To give you a sense of River City’s scope and scale, some of the documents left exposed by the hack detail that on a single day of operation, the company was responsible for sending out emails to more than 18 million messages to Gmail users and 15 million messages to AOL users, netting them a little over $36,000. That amounts to more than thirteen million dollars over the course of the year.
The database exposed by the breach was found by security researchers Chris Vickery and Steve Ragan of MacKeeper and CSOOnline, respectively, who discovered it on an open server without the benefit of even rudimentary password protection. It was literally sitting in plain sight, for all the world to see.

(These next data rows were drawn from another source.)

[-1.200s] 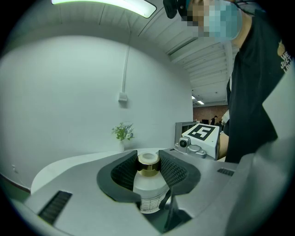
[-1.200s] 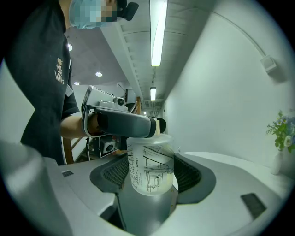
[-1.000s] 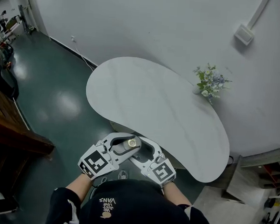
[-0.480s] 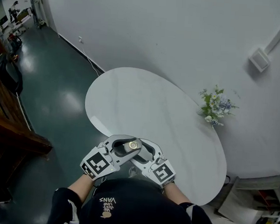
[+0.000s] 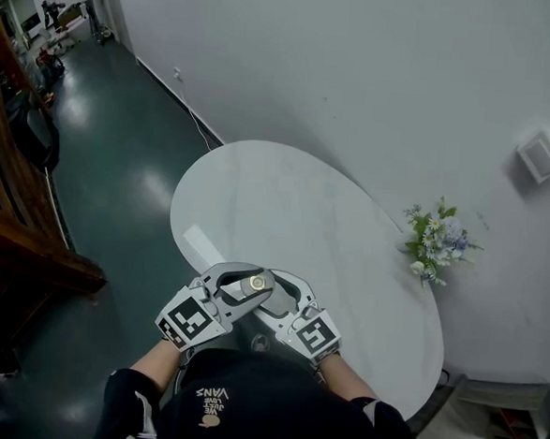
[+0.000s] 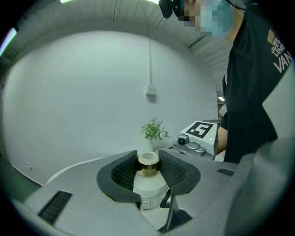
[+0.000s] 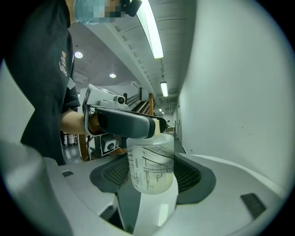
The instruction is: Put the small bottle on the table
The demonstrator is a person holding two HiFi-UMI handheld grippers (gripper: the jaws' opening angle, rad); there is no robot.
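Two grippers meet on one thing: a small translucent white plastic bottle (image 7: 152,166) with a gold-banded cap and fine printed lines on its side. We see the left gripper (image 6: 148,170) clamped at the top, its black ribbed pads (image 6: 123,173) pressed against either side of the cap, so the bottle hangs upright beneath them. The right gripper (image 7: 152,174) grasps the body lower down; in the right gripper view the bottle's wall fills the gap between the two dark pads and lies against both, while a grey jaw of the left gripper crosses in front of the cap. From the head view we find the pair joined at the near edge of the white kidney-shaped table (image 5: 295,206), the bottle carried in the air between them and not set down on the top; whether it is over the top or just short of the rim we cannot tell. The black-and-white marker cube of the left gripper (image 5: 191,321) and that of the right (image 5: 312,337) sit close to the person's black shirt (image 5: 243,409). A bunch of pale flowers with green leaves (image 5: 436,244) stands at the table's far right side, against the plain white wall (image 5: 360,79), and a glossy dark green floor (image 5: 118,184) stretches away on the left
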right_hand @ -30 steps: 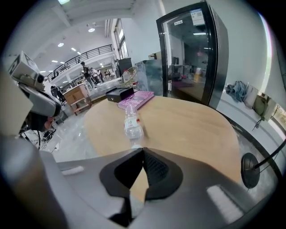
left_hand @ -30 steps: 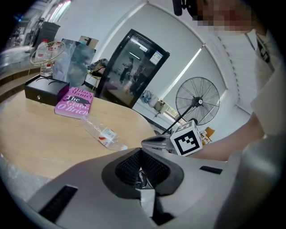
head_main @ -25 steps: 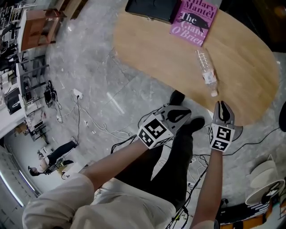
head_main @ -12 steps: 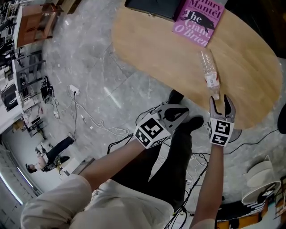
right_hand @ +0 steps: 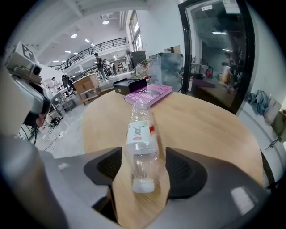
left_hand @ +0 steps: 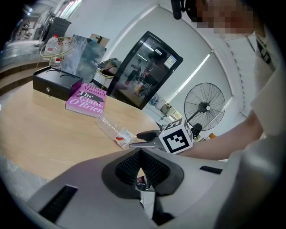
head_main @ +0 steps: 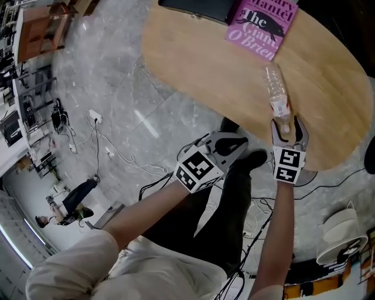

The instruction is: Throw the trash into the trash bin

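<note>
As R gripper [head_main: 287, 125] points down over table [head_main: 199, 64] edge, its jaws, just opening, flank bottle [head_main: 276, 91], not gripping.

Partly beyond the head view's top edge: pink book [head_main: 259, 24], black box [head_main: 198, 7].

free: bare table [head_main: 193, 70] left of bottle [head_main: 276, 88] | blocked: book [head_main: 261, 24], black box [head_main: 196, 7] at far end
</note>
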Available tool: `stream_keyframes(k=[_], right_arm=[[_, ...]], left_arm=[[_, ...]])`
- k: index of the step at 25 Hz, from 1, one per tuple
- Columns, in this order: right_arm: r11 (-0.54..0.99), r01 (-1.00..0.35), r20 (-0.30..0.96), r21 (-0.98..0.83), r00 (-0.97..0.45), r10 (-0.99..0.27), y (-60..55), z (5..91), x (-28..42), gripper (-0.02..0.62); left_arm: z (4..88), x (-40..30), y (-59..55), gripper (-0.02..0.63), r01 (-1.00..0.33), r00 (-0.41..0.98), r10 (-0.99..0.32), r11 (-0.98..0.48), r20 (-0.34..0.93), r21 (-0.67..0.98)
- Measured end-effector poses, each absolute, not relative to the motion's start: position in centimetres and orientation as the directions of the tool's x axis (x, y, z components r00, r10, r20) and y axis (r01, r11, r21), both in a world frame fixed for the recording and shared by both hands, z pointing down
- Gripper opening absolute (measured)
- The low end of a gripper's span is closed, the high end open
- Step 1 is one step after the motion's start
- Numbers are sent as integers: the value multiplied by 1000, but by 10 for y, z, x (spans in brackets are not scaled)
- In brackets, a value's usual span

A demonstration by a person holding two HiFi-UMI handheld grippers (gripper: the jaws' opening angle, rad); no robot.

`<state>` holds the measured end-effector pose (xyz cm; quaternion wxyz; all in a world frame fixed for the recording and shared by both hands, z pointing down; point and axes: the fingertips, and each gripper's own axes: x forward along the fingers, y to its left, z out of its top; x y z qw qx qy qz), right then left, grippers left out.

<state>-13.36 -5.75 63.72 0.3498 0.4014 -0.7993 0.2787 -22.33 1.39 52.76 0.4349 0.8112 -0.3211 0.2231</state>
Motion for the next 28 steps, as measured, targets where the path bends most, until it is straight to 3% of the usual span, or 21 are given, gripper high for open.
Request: stream_keyframes(k=[10,12,28], right_arm=[[566,-815,807,-120,-412,-423,-59,652,-142,319],[562,-819,804,-118,-410,-430,-60,652,-140,290],[548,-816,771,-185,-466,-433,-37,629,-124,285]], left_arm=[[534,-232,10,6,-720,688,-321,-411,651,559],[534,-232,10,6,-720,688,-319,-413,651,558],[525,-201,22,6,-689,710,-283,-470,645,551]])
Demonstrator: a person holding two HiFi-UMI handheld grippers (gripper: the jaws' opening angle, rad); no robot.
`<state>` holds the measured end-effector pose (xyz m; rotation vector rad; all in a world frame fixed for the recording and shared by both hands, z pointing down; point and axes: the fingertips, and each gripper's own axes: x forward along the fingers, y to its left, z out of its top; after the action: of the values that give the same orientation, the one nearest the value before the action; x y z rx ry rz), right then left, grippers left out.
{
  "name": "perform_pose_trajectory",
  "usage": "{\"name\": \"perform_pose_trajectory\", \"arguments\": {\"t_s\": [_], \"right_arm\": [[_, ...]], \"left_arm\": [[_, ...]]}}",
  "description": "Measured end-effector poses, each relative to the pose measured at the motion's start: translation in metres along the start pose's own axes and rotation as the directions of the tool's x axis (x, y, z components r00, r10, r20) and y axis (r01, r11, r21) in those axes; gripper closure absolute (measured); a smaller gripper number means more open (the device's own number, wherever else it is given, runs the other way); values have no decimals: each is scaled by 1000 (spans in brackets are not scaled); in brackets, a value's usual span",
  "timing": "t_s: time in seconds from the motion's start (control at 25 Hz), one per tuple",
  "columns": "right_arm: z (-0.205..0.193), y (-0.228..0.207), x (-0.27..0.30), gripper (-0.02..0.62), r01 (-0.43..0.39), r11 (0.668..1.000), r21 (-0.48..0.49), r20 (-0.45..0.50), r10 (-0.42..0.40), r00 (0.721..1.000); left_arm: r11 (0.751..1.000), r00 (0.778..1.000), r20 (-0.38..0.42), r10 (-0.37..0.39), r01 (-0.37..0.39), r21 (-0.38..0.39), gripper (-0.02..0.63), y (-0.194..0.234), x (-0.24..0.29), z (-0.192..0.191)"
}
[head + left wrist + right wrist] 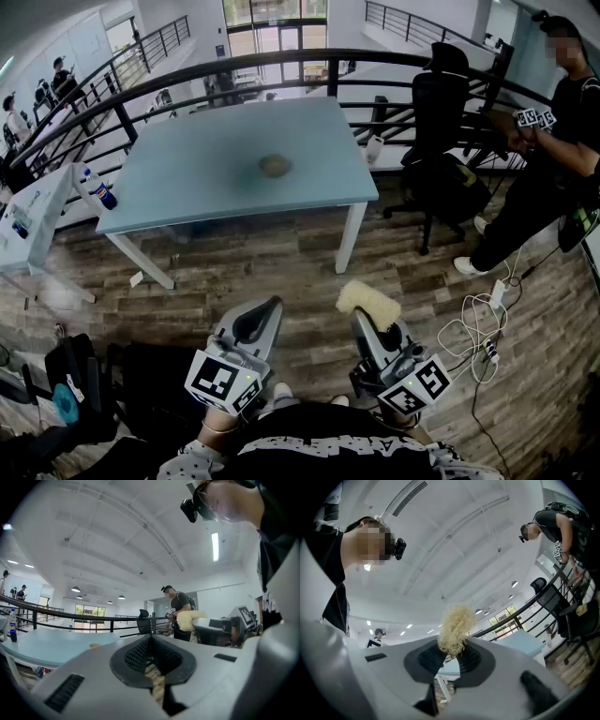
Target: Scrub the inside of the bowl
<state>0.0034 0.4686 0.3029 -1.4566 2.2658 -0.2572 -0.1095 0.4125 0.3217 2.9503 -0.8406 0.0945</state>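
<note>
We hold both grippers side by side before us. The left gripper [265, 311] is closed on nothing; the right gripper [364, 321], tilted slightly up, clamps a pale scrubber [367, 302].

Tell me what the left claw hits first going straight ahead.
Nothing close; likely the blue table near its right end, or the black railing behind if it clears the top. Depth unclear.

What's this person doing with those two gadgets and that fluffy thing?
A person stands back from the blue table, holding two tools. The right tool is clamped on a pale fibrous scrubber; the left tool is shut and empty. The bowl sits untouched on the table, so scrubbing has not started.
</note>
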Motion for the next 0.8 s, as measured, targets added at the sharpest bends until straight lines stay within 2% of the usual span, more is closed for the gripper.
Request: {"name": "perform_pose_trajectory", "arguments": {"t_s": [0.36, 0.8], "right_arm": [[11, -15, -9, 538, -21, 1000, -6, 2, 21, 1000], [27, -40, -36, 537, -66, 996, 58, 26, 65, 998]], "left_arm": [[1000, 1000, 12, 19, -19, 14, 591, -12, 14, 6], [998, 998, -4, 56, -56, 15, 591, -41, 30, 4]]}}
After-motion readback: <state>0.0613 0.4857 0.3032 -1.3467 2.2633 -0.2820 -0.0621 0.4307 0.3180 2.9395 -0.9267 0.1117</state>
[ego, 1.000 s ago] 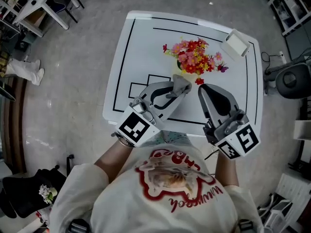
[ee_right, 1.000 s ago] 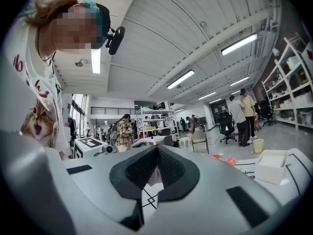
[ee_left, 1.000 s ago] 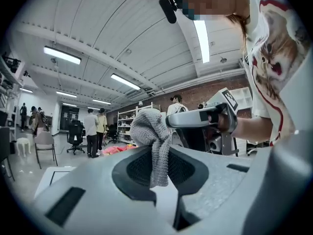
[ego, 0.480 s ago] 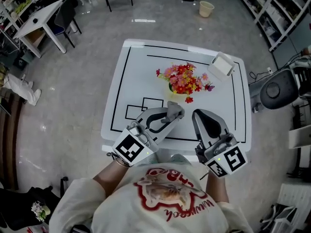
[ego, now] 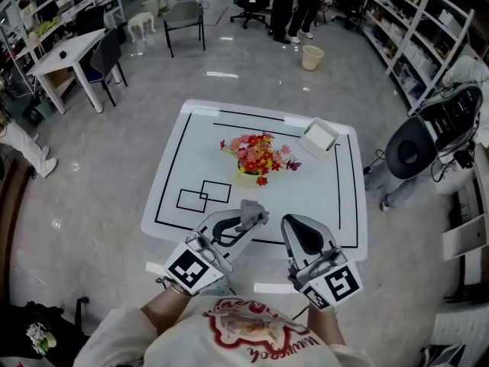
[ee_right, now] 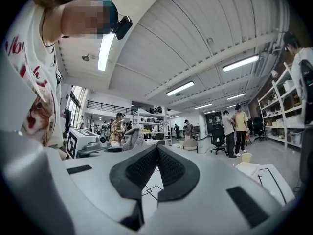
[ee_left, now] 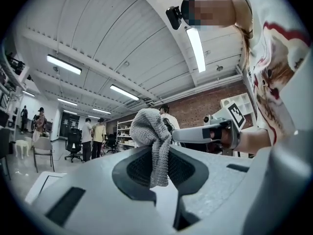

How were 1.4 billion email addresses collected by River City Media? Chris Vickery, MacKeeper, says, “The most likely scenario is a combination of techniques. One is called co-registration. That’s when you click on the ‘Submit’ or ‘I agree’ box next to all the small text on a website. Without knowing it, you have potentially agreed your personal details can be shared with affiliates of the site.” Source.
Not only did it contain a great deal of proprietary information about how the company is run, but also included some 1.4 billion user records containing email addresses, passwords, physical addresses, phone numbers, IP addresses and more.
Given the sheer size of the database, odds are good that your name is on it. Even if it isn’t, it’s almost a certainty that you know someone whose name is on it.
theguardian reports, “Anti-spam organisation Spamhaus, working alongside MacKeeper and Vickery, has used the information contained in the leak to add River City Media’s details to its database, blacklisting the firm’s entire infrastructure.”
Needless to say, in light of this discovery, it’s time to change your passwords again. All of them. And if you’re one of the multitude of users still logging in with the same password across multiple websites, it’s well past time to change your approach. As this breach demonstrates, it’s just a matter of time before you fall victim to identity theft.